Bedingungen für Beginn der Widerrufsfrist
Nach Ansicht des BGH informierten die verwendeten Widerrufsbelehrungen den Kläger hinreichend deutlich über die Voraussetzungen des Beginns der Widerrufsfrist. Die Bedingungen für das Anlaufen der Frist richten sich dabei allein nach dem alten, im Jahre 2007 geltenden Gesetzeswortlaut. Danach müsse die Widerrufsbelehrung einen "Hinweis auf den Fristbeginn" enthalten, was vorliegend der Fall gewesen sei. Mittels der Wendung "… nachdem Sie den von Ihnen unterschriebenen Darlehensvertrag mit der ebenfalls unterschriebenen Widerrufsbelehrung an uns abgesandt haben ..." sei mitgeteilt worden, der Beginn der Widerrufsfrist setze ausschließlich die Abgabe der Vertragserklärung voraus. Zwar enthalte die Widerrufsbelehrung keinen Hinweis darauf, dass dem Kläger während der Widerrufsfrist ein Exemplar seiner Vertragserklärung und der Widerrufsbelehrung zu Verfügung gestellt werden müsse. Jedoch werde dadurch die Deutlichkeit der Belehrung nicht geschmälert. Das Gesetz fordere nicht, sämtliche Vorgaben ausdrücklich in der Widerrufsbelehrung zu nennen. Allerdings dürfe durch die Widerrufsbelehrung nicht suggeriert werden, für den Fristbeginn genüge allein die Vorlage des Vertragsantrags.

Widerrufsregeln für verbundene Verträge nicht anwendbar
Die Widerrufsbelehrung weise nach Meinung des Gerichts auch keine sonstigen Fehler auf. Zwar habe die  Beklagte den Kläger und seinen Ehefrau nicht nach den damals geltenden Widerrufsregeln für verbundene Veträge belehrt. Jedoch seien Darlehensvertrag und dazugehöriger Bausparvertrag auch nicht als  verbundenen Verträge anzusehen.
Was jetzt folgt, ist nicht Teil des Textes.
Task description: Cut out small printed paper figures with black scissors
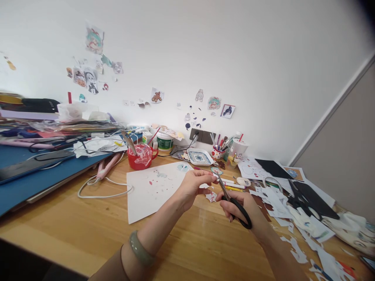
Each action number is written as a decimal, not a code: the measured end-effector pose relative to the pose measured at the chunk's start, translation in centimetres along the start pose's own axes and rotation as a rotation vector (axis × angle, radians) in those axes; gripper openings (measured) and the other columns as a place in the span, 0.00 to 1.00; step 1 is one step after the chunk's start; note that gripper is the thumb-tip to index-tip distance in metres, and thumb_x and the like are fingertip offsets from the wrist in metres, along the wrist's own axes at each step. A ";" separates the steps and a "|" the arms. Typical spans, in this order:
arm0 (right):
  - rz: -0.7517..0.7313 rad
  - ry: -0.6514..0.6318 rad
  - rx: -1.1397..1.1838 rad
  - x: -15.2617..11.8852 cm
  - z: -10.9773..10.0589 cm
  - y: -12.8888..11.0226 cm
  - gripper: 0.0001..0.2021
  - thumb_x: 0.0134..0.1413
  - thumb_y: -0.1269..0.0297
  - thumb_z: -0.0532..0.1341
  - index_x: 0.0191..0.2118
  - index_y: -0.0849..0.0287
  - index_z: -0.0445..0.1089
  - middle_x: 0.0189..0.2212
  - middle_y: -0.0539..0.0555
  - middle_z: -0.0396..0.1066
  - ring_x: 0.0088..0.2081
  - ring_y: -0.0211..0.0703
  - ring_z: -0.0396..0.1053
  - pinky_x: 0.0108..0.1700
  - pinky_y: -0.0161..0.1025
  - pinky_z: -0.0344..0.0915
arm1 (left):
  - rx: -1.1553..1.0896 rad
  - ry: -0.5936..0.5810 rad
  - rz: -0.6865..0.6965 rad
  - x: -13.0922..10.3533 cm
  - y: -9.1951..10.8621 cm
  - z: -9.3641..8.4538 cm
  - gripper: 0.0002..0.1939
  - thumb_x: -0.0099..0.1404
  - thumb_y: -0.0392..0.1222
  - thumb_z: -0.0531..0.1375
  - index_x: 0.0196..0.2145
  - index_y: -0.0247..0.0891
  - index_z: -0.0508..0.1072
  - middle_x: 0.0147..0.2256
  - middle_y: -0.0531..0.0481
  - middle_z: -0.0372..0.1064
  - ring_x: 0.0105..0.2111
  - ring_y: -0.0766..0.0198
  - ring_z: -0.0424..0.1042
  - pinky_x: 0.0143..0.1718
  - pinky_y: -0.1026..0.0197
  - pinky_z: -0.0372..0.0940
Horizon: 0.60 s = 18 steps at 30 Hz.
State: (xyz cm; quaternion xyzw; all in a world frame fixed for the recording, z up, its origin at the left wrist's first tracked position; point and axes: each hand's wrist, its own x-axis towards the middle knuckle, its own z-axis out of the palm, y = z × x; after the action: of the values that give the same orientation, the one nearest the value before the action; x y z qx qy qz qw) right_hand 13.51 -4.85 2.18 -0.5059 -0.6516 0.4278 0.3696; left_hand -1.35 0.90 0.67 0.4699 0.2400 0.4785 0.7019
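Note:
My right hand [236, 203] grips a pair of scissors with black handles [241, 214], its fingers in the loops. The blades point up and away, toward my left fingertips. My left hand [199, 183] is closed in a pinch on a small white piece of paper [216, 176] at the blades; most of it is hidden by the fingers. Below the left fingers lies a paper scrap with red marks [211, 196]. A large white sheet [149, 195] with small cut-out pieces on it lies to the left of my left hand.
A red mug [140, 158] stands behind the sheet, near a patterned square dish [200, 157]. Markers [234, 184] lie behind my hands. At right are paper scraps [299, 249] and another pair of black scissors [300, 199]. A pink cabled tool [108, 166] lies at left.

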 end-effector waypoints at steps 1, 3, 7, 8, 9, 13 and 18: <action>0.005 -0.001 0.004 0.0 0.0 -0.1 0.07 0.42 0.62 0.61 0.26 0.61 0.65 0.17 0.44 0.58 0.18 0.31 0.56 0.20 0.30 0.57 | -0.002 -0.007 -0.002 0.0 0.0 0.0 0.10 0.44 0.43 0.65 0.24 0.33 0.73 0.27 0.49 0.67 0.26 0.70 0.61 0.24 0.68 0.59; 0.019 -0.008 0.007 -0.1 0.1 -0.2 0.08 0.42 0.62 0.61 0.28 0.61 0.66 0.17 0.45 0.59 0.18 0.31 0.57 0.19 0.29 0.56 | -0.005 -0.016 -0.006 0.0 -0.1 0.0 0.10 0.44 0.42 0.65 0.24 0.33 0.73 0.27 0.48 0.67 0.26 0.70 0.62 0.25 0.68 0.59; 0.031 -0.004 -0.006 -0.1 0.1 -0.3 0.09 0.41 0.60 0.61 0.29 0.61 0.66 0.19 0.45 0.59 0.18 0.30 0.56 0.17 0.28 0.52 | -0.007 -0.017 -0.009 0.0 -0.2 0.1 0.11 0.44 0.42 0.65 0.24 0.33 0.72 0.26 0.48 0.66 0.26 0.69 0.62 0.25 0.68 0.59; 0.034 -0.003 -0.010 -0.1 0.1 -0.3 0.10 0.41 0.60 0.61 0.28 0.61 0.66 0.19 0.45 0.58 0.18 0.30 0.56 0.16 0.28 0.52 | -0.006 -0.018 -0.009 0.0 -0.2 0.1 0.11 0.44 0.42 0.65 0.24 0.32 0.72 0.27 0.48 0.66 0.26 0.70 0.61 0.25 0.68 0.60; 0.034 0.002 -0.012 -0.1 0.1 -0.3 0.09 0.41 0.60 0.62 0.28 0.61 0.66 0.18 0.45 0.58 0.18 0.30 0.56 0.16 0.28 0.51 | -0.006 -0.019 -0.009 0.0 -0.2 0.1 0.11 0.44 0.42 0.65 0.24 0.32 0.72 0.27 0.48 0.66 0.26 0.70 0.61 0.24 0.68 0.60; 0.021 -0.001 -0.007 -0.2 0.1 -0.5 0.08 0.41 0.62 0.61 0.26 0.61 0.64 0.18 0.45 0.58 0.18 0.30 0.55 0.17 0.28 0.51 | -0.004 -0.026 -0.009 0.0 -0.2 0.0 0.10 0.44 0.42 0.64 0.24 0.32 0.72 0.27 0.48 0.66 0.26 0.70 0.61 0.24 0.67 0.60; 0.004 -0.003 -0.004 -0.3 0.2 -0.6 0.07 0.42 0.63 0.61 0.26 0.62 0.65 0.15 0.44 0.57 0.18 0.31 0.55 0.19 0.29 0.53 | -0.003 -0.037 -0.004 0.0 -0.2 -0.1 0.10 0.44 0.42 0.64 0.24 0.33 0.72 0.27 0.49 0.66 0.27 0.70 0.61 0.25 0.67 0.60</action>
State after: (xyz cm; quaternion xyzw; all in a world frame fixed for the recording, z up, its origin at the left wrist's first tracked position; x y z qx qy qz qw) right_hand 13.23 -5.19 2.65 -0.5073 -0.6519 0.4278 0.3669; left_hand -1.32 0.96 0.46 0.4770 0.2272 0.4687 0.7080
Denn die Kombination von Darlehensvertrag und Bausparvertrag, bei der die darlehensfinanzierte Ansparleistung zur späteren Tilgung des Darlehens bestimmt sei und mit der die Parteien im Ergebnis zwei Darlehensverträge hintereinander schalten, werde von der alten gesetzlichen Regelung nicht erfasst.

"Oder" durch "und" zu ersetzen nicht schädlich
Auch genügten die Hinweise der im Mai 2007 erteilten Widerrufsbelehrung als Sammelbelehrung den gesetzlichen Vorgaben. Zwar wurde das Wort "oder" in der gesetzlichen Regelung ("… wenn sich der Darlehensgeber bei der Vorbereitung oder dem Abschluss des Darlehensvertrags der Mitwirkung des Unternehmers bedient ...") durch das Wort "und" in der Widerrufsbelehrung ersetzt ("… wenn wir uns bei Vorbereitung und Abschluss des Darlehensvertrags der Mitwirkung Ihres Vertragspartners bedienen …"). Trotzdem habe sich die Beklagte an die Formulierung des gesetzlichen Gestaltungshinweises orientiert. Denn diese lasse einen Rückschluss darauf zu, dass der Gesetzgeber auch eine Belehrung wie von der Beklagten erteilt nicht für undeutlich erachtet habe. Anders liege jedoch der Fall, wenn beide Varianten entgegen der gesetzlichen Vorgabe mit "und" verbunden sein würden, da dies durch den Gesetzgeber nie intendiert gewesen sei.

Fehlende Unterschrift auf Vertragsexemplar des Klägers
Zudem habe die Beklagte die gesetzlichen Anforderungen erfüllt, wenn sie dem Kläger und seiner Ehefrau ein Exemplar des Vertrags zur Verfügung gestellt habe. Zwar sei dieses Exemplar nicht vom Kläger unterzeichnet gewesen oder mit dem Abbild seiner Unterschrift versehen gewesen. Dies genüge aber den im Jahr 2007 geltenden gesetzlichen Anforderungen.